There were mounds of paperwork beginning to pile up for each of the three patients I had seen, but I was determined to see the last of the four I had been assigned before returning to the bunker to work on my notes.

The fourth patient was middle-aged Ginger. The first time I’d seen her she was transfixed by a wall mirror, deep in her psychotic thought processes, and she seemed to take comfort in a pocket mirror I gave her.

When I entered the room, though, it occurred to me that all of her possessions including the mirror had been stowed away by security. She was pacing and self-dialoguing in a way that I couldn’t follow. I couldn’t get her to look at me or even say hello.

I stepped out of the room and asked around until I was able to find another small pocket mirror. I held it out in my hand, which caused Ginger to stop pacing and look up at me for the first time. She reached out and gently took the mirror from me.

She looked at herself in it, and I saw her face tighten and her lips curl down. She threw it down onto the tiled floor, and it cracked. Then she looked up at me, her face still in a grimace, and began to pace again.

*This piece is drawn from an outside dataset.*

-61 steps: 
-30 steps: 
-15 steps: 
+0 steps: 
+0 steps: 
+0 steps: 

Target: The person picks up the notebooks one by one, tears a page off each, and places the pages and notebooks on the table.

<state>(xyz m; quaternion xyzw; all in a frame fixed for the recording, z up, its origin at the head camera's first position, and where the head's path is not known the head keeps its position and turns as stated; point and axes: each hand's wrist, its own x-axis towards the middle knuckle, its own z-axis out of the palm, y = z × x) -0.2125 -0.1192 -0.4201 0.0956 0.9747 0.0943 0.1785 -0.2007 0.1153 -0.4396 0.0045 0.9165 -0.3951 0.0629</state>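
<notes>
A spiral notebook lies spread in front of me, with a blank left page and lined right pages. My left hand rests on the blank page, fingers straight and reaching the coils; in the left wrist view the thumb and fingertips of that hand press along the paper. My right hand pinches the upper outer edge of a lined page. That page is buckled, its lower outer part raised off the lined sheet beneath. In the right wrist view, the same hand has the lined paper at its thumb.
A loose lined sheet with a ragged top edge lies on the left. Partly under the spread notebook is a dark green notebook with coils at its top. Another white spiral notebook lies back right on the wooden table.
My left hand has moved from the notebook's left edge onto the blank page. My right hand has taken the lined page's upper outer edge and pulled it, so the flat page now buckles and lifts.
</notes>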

“I’m sorry you’re having a difficult time,” I said as I scooped up the broken mirror.

I stepped out of the room and told the nurse on duty I’d be ordering antipsychotics for her momentarily.

When I got back to the bunker, Rebecca seemed even more frazzled than she had at the beginning of the shift.

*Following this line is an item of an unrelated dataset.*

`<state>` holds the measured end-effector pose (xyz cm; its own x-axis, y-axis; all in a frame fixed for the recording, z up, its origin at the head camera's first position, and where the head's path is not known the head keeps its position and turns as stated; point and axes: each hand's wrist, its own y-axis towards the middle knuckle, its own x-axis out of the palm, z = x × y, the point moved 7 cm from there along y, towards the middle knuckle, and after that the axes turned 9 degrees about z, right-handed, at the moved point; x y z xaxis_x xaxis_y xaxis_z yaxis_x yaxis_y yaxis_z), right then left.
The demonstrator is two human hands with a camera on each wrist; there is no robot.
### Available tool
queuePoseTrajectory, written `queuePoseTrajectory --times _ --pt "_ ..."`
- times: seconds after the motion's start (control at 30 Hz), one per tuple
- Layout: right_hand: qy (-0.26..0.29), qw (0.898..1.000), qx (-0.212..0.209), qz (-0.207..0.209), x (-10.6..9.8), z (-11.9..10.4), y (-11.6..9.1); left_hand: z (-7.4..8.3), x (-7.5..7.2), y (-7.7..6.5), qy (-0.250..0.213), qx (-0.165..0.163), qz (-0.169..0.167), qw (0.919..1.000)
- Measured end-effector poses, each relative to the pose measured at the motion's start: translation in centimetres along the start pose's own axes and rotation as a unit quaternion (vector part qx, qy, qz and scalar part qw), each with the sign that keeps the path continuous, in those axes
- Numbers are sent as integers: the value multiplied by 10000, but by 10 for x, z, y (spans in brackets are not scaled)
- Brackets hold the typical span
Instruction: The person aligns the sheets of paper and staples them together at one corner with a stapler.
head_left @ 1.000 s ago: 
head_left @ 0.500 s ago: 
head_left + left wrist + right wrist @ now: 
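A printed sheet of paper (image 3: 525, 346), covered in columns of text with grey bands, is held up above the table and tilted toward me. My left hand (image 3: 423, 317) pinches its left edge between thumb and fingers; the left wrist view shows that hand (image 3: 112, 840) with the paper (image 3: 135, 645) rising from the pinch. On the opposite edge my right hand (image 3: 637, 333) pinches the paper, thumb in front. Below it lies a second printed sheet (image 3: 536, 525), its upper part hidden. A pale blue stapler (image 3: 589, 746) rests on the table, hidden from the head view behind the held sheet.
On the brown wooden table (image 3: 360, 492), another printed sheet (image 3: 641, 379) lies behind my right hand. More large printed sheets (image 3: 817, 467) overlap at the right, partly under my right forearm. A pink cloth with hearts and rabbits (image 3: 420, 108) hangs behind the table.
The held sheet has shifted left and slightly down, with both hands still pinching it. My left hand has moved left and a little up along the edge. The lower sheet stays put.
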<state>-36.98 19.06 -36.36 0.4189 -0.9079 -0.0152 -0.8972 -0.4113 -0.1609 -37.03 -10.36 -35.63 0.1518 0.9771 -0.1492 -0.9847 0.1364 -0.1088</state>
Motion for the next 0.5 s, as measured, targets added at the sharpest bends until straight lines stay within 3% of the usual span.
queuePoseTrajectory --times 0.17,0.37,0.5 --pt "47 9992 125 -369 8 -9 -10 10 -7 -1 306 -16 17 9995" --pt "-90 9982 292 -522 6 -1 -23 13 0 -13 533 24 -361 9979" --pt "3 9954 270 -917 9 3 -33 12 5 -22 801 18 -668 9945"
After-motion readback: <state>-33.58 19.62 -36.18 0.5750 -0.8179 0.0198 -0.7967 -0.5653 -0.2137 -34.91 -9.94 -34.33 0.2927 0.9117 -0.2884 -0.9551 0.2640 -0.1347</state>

“Nobody’s doing very well, I’m afraid,” I said by way of report.

“Write the notes and move on,” she replied. “Four new consults have already come in.”

Author’s note: This book is based on my experiences during psychiatry residency training. When possible, I have obtained permission from — and I have also changed names and identifying characteristics of — many of the people represented to protect their privacy. I’ve also created composite characters. Patient descriptions and patient encounters in this book have been deliberately altered to make them unidentifiable.